■ **What is needed**: The whole listing, repeated exactly, is what this task asks for.

╭──

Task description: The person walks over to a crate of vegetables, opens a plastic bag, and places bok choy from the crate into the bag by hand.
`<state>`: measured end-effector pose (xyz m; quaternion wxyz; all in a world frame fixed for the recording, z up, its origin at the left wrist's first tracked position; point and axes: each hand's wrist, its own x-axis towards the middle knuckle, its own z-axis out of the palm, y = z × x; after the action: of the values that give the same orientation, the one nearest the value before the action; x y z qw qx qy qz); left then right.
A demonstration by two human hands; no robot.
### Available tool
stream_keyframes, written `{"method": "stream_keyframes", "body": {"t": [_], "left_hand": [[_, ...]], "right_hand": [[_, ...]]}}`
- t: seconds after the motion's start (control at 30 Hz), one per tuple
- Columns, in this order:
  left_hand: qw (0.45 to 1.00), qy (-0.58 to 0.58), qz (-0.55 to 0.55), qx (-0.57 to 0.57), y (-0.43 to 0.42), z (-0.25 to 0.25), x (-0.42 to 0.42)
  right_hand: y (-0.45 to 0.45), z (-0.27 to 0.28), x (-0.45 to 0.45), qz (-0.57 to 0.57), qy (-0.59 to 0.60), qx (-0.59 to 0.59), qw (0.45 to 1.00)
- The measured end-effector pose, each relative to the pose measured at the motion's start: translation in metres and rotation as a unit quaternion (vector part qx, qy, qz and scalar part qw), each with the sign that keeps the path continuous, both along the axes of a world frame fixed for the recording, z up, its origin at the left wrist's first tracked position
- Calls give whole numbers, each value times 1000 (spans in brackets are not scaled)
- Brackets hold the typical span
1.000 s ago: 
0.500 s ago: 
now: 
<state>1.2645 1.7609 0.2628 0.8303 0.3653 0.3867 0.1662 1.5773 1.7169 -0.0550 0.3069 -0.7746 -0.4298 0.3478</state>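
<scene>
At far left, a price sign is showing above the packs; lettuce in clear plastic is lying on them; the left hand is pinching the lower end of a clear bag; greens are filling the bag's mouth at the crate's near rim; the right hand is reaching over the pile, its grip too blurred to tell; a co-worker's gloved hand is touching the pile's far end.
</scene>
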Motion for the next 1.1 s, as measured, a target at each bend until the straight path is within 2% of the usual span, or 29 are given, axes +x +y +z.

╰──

■ **Exercise output**:
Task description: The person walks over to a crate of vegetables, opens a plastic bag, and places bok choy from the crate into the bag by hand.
`<state>`: measured end-effector pose (xyz m; quaternion wxyz; all in a world frame fixed for the recording, z up, its origin at the left wrist's first tracked position; point and axes: each hand's wrist, its own x-axis towards the middle knuckle, its own z-axis out of the palm, y = z × x; after the action: of the values that give the same orientation, the one nearest the value before the action; x y z qw qx qy qz); left then right.
A demonstration by two human hands; no robot.
### Available tool
stream_keyframes, written `{"method": "stream_keyframes", "body": {"t": [_], "left_hand": [[_, ...]], "right_hand": [[_, ...]]}}`
- t: seconds after the motion's start (control at 30 Hz), one per tuple
- Columns, in this order:
  left_hand: qw (0.45 to 1.00), qy (-0.58 to 0.58), qz (-0.55 to 0.55), qx (-0.57 to 0.57), y (-0.43 to 0.42), z (-0.25 to 0.25), x (-0.42 to 0.42)
  right_hand: y (-0.45 to 0.45), z (-0.27 to 0.28), x (-0.45 to 0.45), qz (-0.57 to 0.57), qy (-0.59 to 0.60), qx (-0.59 to 0.59), qw (0.45 to 1.00)
- The measured end-effector pose, each relative to the pose measured at the motion's start: translation in metres and rotation as a unit quaternion (vector part qx, qy, qz and scalar part qw), each with the sign that keeps the path continuous, both along the axes of a world frame fixed for the recording, z up, its origin at the left wrist's first tracked position
- Calls give whole numbers, each value times 1000 (spans in brackets are not scaled)
- Brackets hold the typical span
1.000 s ago: 
0.500 s ago: 
now: 
<state>1.2645 1.7609 0.2628 0.8303 0.3653 0.3867 0.1662 1.5773 1.7169 -0.0550 0.3069 -0.7746 -0.4298 0.3478</state>
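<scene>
At far left, a price sign is showing above the packs; lettuce in clear plastic is lying on them; the left hand is pinching the lower end of a clear bag; greens are filling the bag's mouth at the crate's near rim; the right hand is reaching over the pile, its grip too blurred to tell; a co-worker's gloved hand is touching the pile's far end.
</scene>
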Motion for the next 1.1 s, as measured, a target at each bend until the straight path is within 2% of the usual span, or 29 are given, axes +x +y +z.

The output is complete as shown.